I did not win an award, but I'm told that the judge wanted to give 4 more awards out to some deserving paintings, mine being one of them.  She told Joan that she thought I was creative to choose that subject on a rainy day, and to look inside for inspiration.  That was a very encouraging thing to hear.

I'm so glad I pushed myself out the door that morning. Good things did result from my NOT wimping out.  Besides meeting some truly kind and wonderful people...  Debbie at the library expressed an interest in having me do a solo exhibition there early next year!

Wednesday, August 15, 2018

Chicago day trip to see John Singer Sargent

Gushing over the paintings of old masters is what I and many of my artist friends love to do.  Portrait artists are well-acquainted with the work of this American painter, John Singer Sargent (1856-1925).  While there have been many amazing portrait artists through the generations, he was a top artist of his generation.  He was a maestro with the brush, and he painted many famous and wealthy patrons, as well as fellow artists and working-class paid models. 

This one of James Whitcomb Riley is at The Indianapolis Art Museum (Newfields):

Here are a few of my Sargent favorites (not necessarily in the Chicago show):

A group of us loaded into a van (thanks for driving, Kim Thomson!) on 8/9/18 and headed to the Art Institute of Chicago to see this exhibition of his work (see this short video created by the museum):


This show was wonderful!  There is nothing like standing in front of these paintings.  Such a precious piece of history!  Many of them are life-size, and his subjects are fascinating.   I could go on and on about his style of painting but I will do my best to be brief.  But just look at this close up of a boy's foot...
He can paint a shoe with just a couple of perfectly placed dashes of color. 

I was most excited because I could see a Zorn palette of colors over an initial red undertone, just as I recently did in my own mother's portrait!  I never imagined that he had ever started his painting on a red ground, but there it was, peaking all around that shoe!!  I really nerded out over this.
Me at the opening reception for the Hoosier Salon 2018 Annual Exhibition
My friend Stephanie and I had our sketchbooks ready and did some sketching at the show. 
Copying a master work, even certain portions of it, is an excellent lesson. You may think you have studied an artwork closely, but if you take the time to copy it, you can uncover a whole new layer of information. In my sketch, I was imitating his use of line. I felt a connection to what his thoughts and decisions might have been at the moment he drew this hand. I could almost imagine it in video.
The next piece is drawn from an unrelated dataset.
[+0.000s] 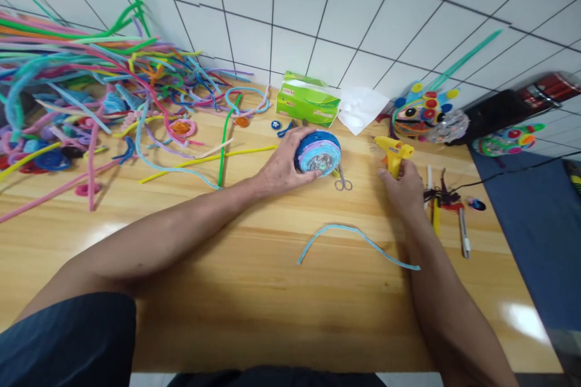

I need to do this WAY more often!

Another venue we packed into our day was the Palette & Chisel Academy of Fine Arts.   

This organization has a rich history going back 115 years.  Here is one borrowed photo from their website:
Look at all these MEN artists!  Such were the times then.
 Here is that same room now (music added later):

This is the 3rd floor of P&C.  Artists gather here to paint from live models or to take classes and workshops.  We are already discussing a day to return to this historic studio to pay our $20 and paint from a live model for 3 hours.  Sure, we can do this in Indy as well, but how cool to do it at the Palette & Chisel!  If I lived in Chicago, this would be my hang out for sure!

Thank you to Daralyn for showing us around, and for allowing us to tour your own studio there on the 2nd floor!  It was a pleasure to meet you!